# What this task involves
Of all the lines below, output only those starting at the one with "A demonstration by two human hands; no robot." and ending at the one with "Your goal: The", both ends included, exactly as written.

# Supplied records
+-------+
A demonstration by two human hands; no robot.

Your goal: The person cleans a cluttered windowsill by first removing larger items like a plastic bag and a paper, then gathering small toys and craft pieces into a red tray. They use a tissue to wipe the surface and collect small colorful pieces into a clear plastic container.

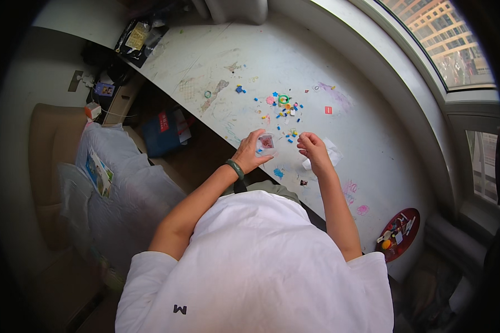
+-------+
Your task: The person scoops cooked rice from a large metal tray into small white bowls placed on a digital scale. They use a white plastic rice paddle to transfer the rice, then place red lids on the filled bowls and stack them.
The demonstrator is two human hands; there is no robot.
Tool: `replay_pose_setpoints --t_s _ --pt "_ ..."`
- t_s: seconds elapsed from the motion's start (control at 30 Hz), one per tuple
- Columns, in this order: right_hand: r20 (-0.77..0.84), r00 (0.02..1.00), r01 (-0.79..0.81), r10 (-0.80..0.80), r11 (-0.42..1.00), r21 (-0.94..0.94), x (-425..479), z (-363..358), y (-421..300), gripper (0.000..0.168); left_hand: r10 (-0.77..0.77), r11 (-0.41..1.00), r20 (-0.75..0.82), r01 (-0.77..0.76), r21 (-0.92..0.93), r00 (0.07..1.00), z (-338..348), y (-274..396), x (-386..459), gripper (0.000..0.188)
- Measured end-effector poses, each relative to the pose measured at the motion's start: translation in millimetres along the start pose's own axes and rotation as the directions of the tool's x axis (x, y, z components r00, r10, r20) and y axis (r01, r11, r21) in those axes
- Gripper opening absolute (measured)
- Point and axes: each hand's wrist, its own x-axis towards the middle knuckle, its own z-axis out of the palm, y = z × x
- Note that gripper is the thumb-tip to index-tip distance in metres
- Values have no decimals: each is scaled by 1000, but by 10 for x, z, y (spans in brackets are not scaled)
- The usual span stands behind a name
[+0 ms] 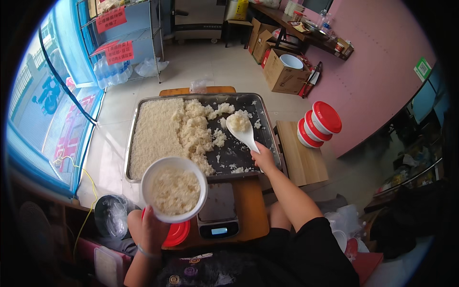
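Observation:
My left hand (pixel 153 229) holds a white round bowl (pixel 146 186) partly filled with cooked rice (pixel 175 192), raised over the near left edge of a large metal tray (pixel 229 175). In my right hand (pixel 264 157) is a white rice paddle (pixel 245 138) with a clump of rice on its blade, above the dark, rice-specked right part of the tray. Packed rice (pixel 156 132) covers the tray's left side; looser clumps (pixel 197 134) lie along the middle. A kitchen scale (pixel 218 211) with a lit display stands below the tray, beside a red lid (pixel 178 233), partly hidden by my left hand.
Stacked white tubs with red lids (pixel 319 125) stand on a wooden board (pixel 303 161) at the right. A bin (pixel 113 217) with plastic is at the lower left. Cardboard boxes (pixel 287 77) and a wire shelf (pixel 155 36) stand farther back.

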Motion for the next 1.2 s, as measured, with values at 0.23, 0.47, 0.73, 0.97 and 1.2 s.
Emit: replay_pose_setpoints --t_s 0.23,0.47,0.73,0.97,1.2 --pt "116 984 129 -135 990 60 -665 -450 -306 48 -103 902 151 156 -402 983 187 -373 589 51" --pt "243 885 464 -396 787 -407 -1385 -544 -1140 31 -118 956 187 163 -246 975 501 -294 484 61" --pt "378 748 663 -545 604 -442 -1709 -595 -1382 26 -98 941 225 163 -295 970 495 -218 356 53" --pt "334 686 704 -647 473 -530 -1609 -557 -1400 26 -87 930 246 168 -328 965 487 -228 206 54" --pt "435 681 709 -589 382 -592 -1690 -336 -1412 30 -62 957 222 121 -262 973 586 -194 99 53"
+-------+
# Solution to this task
A demonstration by two human hands; no robot.

Your goal: The person cleans a cluttered windowsill by first removing larger items like a plastic bag and a paper, then gathering small toys and craft pieces into a red tray. They use a tissue to wipe the surface and collect small colorful pieces into a clear plastic container.

What was asked now has a complete answer.